Code
library(halfplus7)
lower_limit(50)
[1] 32
Sydney Lewis
January 1, 2024
In my Statistical Programming Paradigms and Workflows course, one of our projects was to create a pkgdown
site for an R package. If we wanted, we had the opportunity to use a package that we had created for this project, instead of a package developed by another person. Going into this class, I wouldn’t have expected that I would create an original R package and I feel proud that I took the plunge to develop one.
I was inspired by a Tidy Tuesday data set with Age Gaps for Hollywood Movie Couples. This gave me the idea to create a package that included some basic mathematical formulas to apply to “Half-Your-Age-Plus-7” Rule (also called the “Standard Creepiness Rule”), which is used to determine the appropriateness (or creepiness) of an age difference in a couple. As the Rule suggests, in order to determine the lowest age that someone may date, they would take half of their age and add 7. For example, a person who is 30 years old would then be able to date someone as young as 22 (30 / 2 + 7 = 22). This was a silly concept, but it was a great start to help me practice my development skills and create a new R package.
You can learn more about my halfplus7
package at my pkgdown site.
Below are a list of the currently available functions in the halfplus7
package. There are additional vignettes for these functions on the pkgdown
site.
lower_limit
: This function provides the lower age limit for a given age, returning a numeric value.
upper_limit
: This function provides the upper age limit for a given age, also returning a numeric value.
age_range
: This function provides the appropriate age range for a given age, returning two numeric values (lower_limit and upper_limit).
check_couple
: This function provides a verdict about a couple, given their two ages. This will return TRUE if the paired ages meet the Rule and FALSE when they do not.
ages_firstok
: This function provides the ages when a couple would first meet the Rule, given their birth dates. This returns two numeric values representing the youngest ages for the two people.

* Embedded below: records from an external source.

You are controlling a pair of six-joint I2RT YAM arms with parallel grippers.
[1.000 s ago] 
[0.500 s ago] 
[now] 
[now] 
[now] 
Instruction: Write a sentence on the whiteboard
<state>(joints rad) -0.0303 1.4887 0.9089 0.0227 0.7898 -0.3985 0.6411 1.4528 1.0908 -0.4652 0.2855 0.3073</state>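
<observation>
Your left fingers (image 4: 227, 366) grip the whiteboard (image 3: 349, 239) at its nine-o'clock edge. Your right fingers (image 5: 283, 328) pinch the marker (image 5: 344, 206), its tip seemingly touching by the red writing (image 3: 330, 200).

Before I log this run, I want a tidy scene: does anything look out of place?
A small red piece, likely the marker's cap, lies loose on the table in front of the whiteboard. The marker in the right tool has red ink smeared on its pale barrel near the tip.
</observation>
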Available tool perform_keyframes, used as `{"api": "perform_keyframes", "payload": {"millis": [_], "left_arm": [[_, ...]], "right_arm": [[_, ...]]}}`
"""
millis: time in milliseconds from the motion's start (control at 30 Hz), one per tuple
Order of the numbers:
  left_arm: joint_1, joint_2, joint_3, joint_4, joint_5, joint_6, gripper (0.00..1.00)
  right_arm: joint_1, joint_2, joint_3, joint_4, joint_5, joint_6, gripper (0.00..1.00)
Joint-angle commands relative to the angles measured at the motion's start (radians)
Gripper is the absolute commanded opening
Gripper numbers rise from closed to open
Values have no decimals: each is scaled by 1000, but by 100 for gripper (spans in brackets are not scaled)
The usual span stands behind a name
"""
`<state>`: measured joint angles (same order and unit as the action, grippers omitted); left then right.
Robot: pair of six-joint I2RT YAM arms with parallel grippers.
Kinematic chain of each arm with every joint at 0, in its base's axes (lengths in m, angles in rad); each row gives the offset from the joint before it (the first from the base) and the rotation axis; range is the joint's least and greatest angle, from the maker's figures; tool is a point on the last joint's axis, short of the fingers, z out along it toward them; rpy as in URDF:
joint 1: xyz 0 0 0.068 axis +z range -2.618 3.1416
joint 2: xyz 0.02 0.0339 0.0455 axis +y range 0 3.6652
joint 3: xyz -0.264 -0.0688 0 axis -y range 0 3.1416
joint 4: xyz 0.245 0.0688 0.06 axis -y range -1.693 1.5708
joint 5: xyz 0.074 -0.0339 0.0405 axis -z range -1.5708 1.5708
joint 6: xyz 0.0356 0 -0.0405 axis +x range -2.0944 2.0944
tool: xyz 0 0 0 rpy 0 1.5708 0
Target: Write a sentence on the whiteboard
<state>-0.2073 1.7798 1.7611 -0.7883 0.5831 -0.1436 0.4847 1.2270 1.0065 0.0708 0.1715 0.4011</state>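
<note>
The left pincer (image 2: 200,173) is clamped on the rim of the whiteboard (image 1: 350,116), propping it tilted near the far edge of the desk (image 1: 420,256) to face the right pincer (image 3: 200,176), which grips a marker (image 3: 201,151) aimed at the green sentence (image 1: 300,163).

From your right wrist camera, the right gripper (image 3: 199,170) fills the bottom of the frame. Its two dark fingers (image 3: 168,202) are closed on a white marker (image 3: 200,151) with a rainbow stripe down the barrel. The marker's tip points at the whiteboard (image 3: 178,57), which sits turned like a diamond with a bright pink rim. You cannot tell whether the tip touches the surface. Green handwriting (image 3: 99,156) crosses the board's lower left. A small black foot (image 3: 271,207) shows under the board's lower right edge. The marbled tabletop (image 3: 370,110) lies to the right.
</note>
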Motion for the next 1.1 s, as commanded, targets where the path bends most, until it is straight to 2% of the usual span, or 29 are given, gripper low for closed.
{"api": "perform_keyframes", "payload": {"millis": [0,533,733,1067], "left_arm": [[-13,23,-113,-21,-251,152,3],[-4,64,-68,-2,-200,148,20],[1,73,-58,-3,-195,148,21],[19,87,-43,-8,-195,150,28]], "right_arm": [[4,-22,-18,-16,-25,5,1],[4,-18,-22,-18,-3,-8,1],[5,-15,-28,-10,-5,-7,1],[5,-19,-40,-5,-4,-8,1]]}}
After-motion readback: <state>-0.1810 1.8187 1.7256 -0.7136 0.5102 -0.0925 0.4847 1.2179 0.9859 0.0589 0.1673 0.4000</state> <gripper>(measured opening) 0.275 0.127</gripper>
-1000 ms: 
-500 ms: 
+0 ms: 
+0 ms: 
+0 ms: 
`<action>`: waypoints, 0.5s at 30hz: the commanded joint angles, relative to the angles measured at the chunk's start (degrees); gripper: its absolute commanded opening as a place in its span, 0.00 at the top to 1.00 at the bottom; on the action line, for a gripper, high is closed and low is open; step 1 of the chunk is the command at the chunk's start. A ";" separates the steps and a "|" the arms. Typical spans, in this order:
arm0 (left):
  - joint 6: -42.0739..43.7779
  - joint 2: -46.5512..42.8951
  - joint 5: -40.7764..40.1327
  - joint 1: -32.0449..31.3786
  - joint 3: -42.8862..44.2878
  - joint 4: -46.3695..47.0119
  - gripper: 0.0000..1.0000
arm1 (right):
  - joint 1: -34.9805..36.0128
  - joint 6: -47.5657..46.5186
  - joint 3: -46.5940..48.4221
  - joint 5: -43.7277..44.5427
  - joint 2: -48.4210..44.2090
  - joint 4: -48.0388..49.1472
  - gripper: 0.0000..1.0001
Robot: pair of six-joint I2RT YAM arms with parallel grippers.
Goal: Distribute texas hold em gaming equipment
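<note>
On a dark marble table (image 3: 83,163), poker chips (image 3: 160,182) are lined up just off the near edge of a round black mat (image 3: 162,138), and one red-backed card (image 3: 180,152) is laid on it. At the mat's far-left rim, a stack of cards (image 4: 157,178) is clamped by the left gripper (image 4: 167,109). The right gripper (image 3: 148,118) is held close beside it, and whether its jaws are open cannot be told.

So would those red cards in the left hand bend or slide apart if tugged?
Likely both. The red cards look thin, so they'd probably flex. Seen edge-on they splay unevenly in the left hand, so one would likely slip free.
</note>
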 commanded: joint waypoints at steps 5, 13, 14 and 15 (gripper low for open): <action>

Age of Older Person Age of Younger Person
287.3470 150.6735
Again, the full details on the halfplus7
package are available at the pkgdown site. Below, I have included additional examples for how to use the package’s functions with a dataset that includes many Hollywood movie couples.
The code below includes loading the tidyverse
and halfplus7
packages, downloading the data from GitHub, and cleaning the data for the later visualizations. The data used are from a Tidy Tuesday data set with Age Gaps for Hollywood Movie Couples.
library(tidyverse)
download_and_save <- function(file_name, url) {
data_folder <- "data"
file_path <- file.path("data", file_name)
# See if the file already exists
if (!file.exists("data")) {
dir.create("data", recursive = TRUE)
}
if (!file.exists(file_path)) {
# Download the data if it does not exist
data <- readr::read_csv(url)
# Saves the data to the path with the desired name
write.csv(data, file = file_path, row.names = FALSE)
}
}
# Uses download_and_save function with age_gaps.csv from GitHub
download_and_save("age_gaps.csv", 'https://raw.githubusercontent.com/rfordatascience/tidytuesday/master/data/2023/2023-02-14/age_gaps.csv')
# Imports raw age_gap dataset
age_gaps_raw <- read_csv("data/age_gaps.csv")
age_gaps_v1 <- age_gaps_raw %>%
# creates new variable to describe sexual orientation of couple
mutate(orientation = ifelse(character_1_gender == "man" & character_2_gender == "man" |
character_1_gender == "woman" & character_2_gender == "woman",
"LGBTQ",
"Straight"),
# modifies birthdate variables to be treated as dates
actor_1_birthdate = ymd(actor_1_birthdate),
actor_2_birthdate = ymd(actor_2_birthdate))
#calculates the older actor in the couple
calculate_older_actor <- function(man_birthdate, woman_birthdate) {
if (man_birthdate < woman_birthdate) {
return("man")
} else if (woman_birthdate < man_birthdate) {
return("woman")
} else {
return("same birthdate")
}
}
assign_gender_details <- function(character_1_gender, character_2_gender, actor_1_age, actor_1_birthdate, actor_1_name, actor_2_age, actor_2_birthdate, actor_2_name) {
details <- list()
if (character_1_gender == "man") {
details$man_age <- actor_1_age
details$man_birthdate <- ymd(actor_1_birthdate)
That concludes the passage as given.